The second step we took to measure the Internet Economy was the actual data collection methodology. In-depth research was conducted on over 3,000 companies that participate in one or more of the four layers of the Internet economy. Phone-based interviews were conducted with 2,830 of the smaller Internet players, and just over 100 in-depth interviews were conducted with the largest companies playing in the Internet Economy. In addition, we analyzed company annual reports, product literature and web sites for about 300 of the largest companies to develop a solid understanding of how they fit into one or more of the four layers. Universe estimates for Internet companies were developed from several Web-based databases and final Internet Economy revenues were estimated using a combination of enumeration and statistical sampling and projection techniques.

Finally, extensive secondary research was used and included reports from IDC, Dataquest, Forrester, Dell'Oro and many other research firms. The World Wide Web proved to be the most effective source of information on companies involved in the Internet economy.

Q. Do the Internet Economy Indicators include economic activity generated by intranets and extranets as well as the Internet?

The Internet Economy Indicators focus only on Internet related activities and revenues. It does not capture any revenues or transactions that occur over private corporate intranets or extranets. However, the networking infrastructure hardware purchased for corporate intranets and extranets is taken into account in layers one and two.

Measurement Related Questions

Q. Are the estimates restricted to the U.S?

The estimates are based on the worldwide Internet-related sales of US-based companies.
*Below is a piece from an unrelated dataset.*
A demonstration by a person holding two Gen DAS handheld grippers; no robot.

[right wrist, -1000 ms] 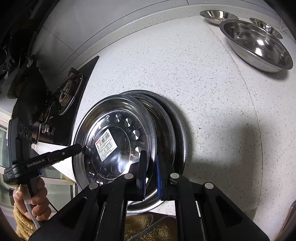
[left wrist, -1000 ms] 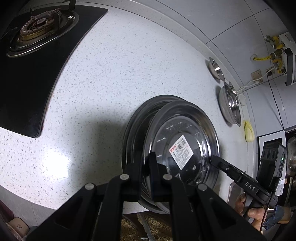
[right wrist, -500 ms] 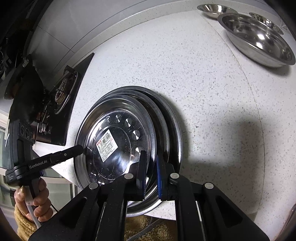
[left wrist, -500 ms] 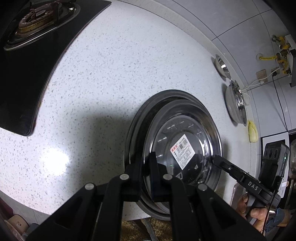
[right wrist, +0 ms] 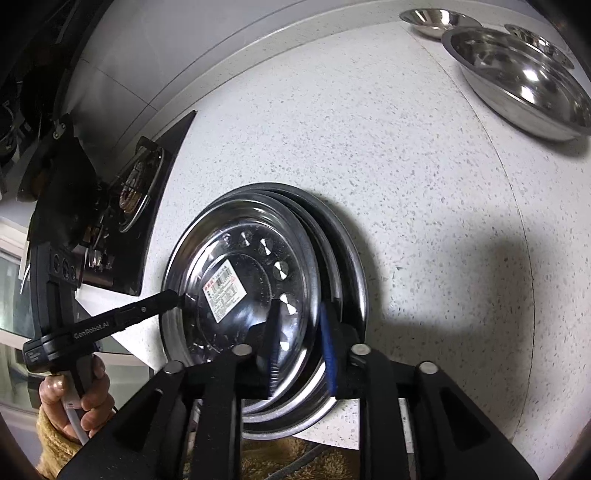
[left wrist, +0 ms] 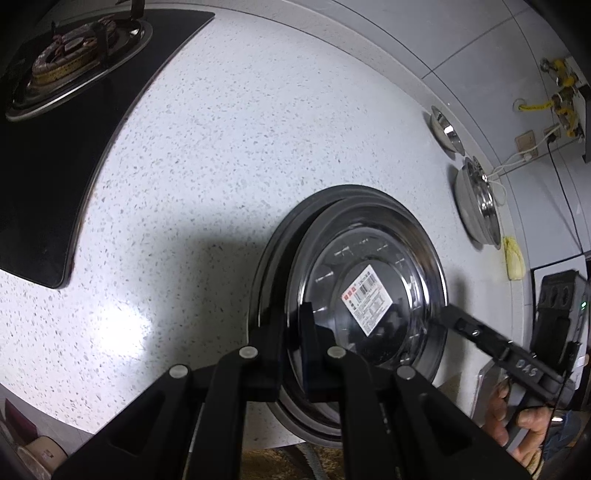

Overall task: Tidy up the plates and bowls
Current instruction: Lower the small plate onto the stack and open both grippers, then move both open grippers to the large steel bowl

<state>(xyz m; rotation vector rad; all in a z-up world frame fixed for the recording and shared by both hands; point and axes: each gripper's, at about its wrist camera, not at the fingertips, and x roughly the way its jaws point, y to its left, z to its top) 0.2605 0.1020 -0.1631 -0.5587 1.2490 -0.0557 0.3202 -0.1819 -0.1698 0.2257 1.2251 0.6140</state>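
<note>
Both my pairs of jaws sit at the rim of the same stainless plate, one at each side. My left gripper [left wrist: 291,332] has its jaws pressed nearly together, pinching the near-left rim of the top plate [left wrist: 369,291], the thin edge caught between the two black pads. My right gripper [right wrist: 299,336] is opening: its blue-faced pads stand apart, the plate's near-right rim runs between them, and I see a gap on both sides of the metal, so they no longer press on it.

That top plate carries a white barcode sticker [right wrist: 223,288] in its flat centre and lies on a stack of larger steel plates [right wrist: 351,273], whose rims show as nested arcs on the right. The stack sits at the near edge of the white speckled countertop [right wrist: 369,147], partly overhanging it.

Far to the right, well apart from the stack, a large steel bowl [right wrist: 524,81] rests on the counter, with a small steel bowl [right wrist: 428,20] just beyond it by the wall. To the far left the black glass hob with its gas burner [left wrist: 74,62] is set into the counter. Each of my hands [right wrist: 74,398] grips a black handle below the counter edge.
</note>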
Cisco's foreign Internet sales are included in this number because Cisco is a US-based company.

Q. Do the Indicators include any measurements of Internet usage by number of users or volume of traffic?

The Internet Economy Indicator does not measure Internet activity by user or volume of traffic, but measures Internet activity from a revenue and employee perspective.

Q. Will the Internet Economy Indicators be adjusted for inflation and in real terms?

Yes, over the course of the next several months, as the Indicators are measured every three months, we do intend to develop an economic model that adjusts for inflation and measures real growth. Our goal is to develop as quickly as possible a model that will allow us to adjust Internet revenue growth in a way that accounts for all of the unique economic realities of the Internet Economy. For example, before we are able to adjust the revenue and employee estimates for the Internet Economy, we need to have a better understanding of how the Internet ecosystem works. The rate of new company and new product announcements, as well as the rate of mergers and acquisitions makes the measurement of this economy a moving target.

Also, we need to take into account the profound impact that technology has had on typical econometrics, in that rapidly expanding economic growth is accompanied by rapidly decreasing costs for technology. Creating reasonable economic adjusters becomes even more complicated that as technology costs are decreasing, computing power and communications bandwidth are increasing.

Q. How accurate is the estimate of the Internet Economy?

Based upon our four-layer taxonomy, we believe that the estimates for each layer are very accurate. To compile our estimates, we completed research on just over 3,000 U.S. based companies that currently operate in the Internet Economy. In addition, we estimated revenues and employees from close to 300 of the larger technology companies by reviewing annual reports and looking at company web sites and product/service offerings. Finally, we leveraged existing market data that included secondary research reports from IDC, Dataquest, Forrester, Del'Oro, Cahners In-Stat, IntelliQuest and many other technology research firms.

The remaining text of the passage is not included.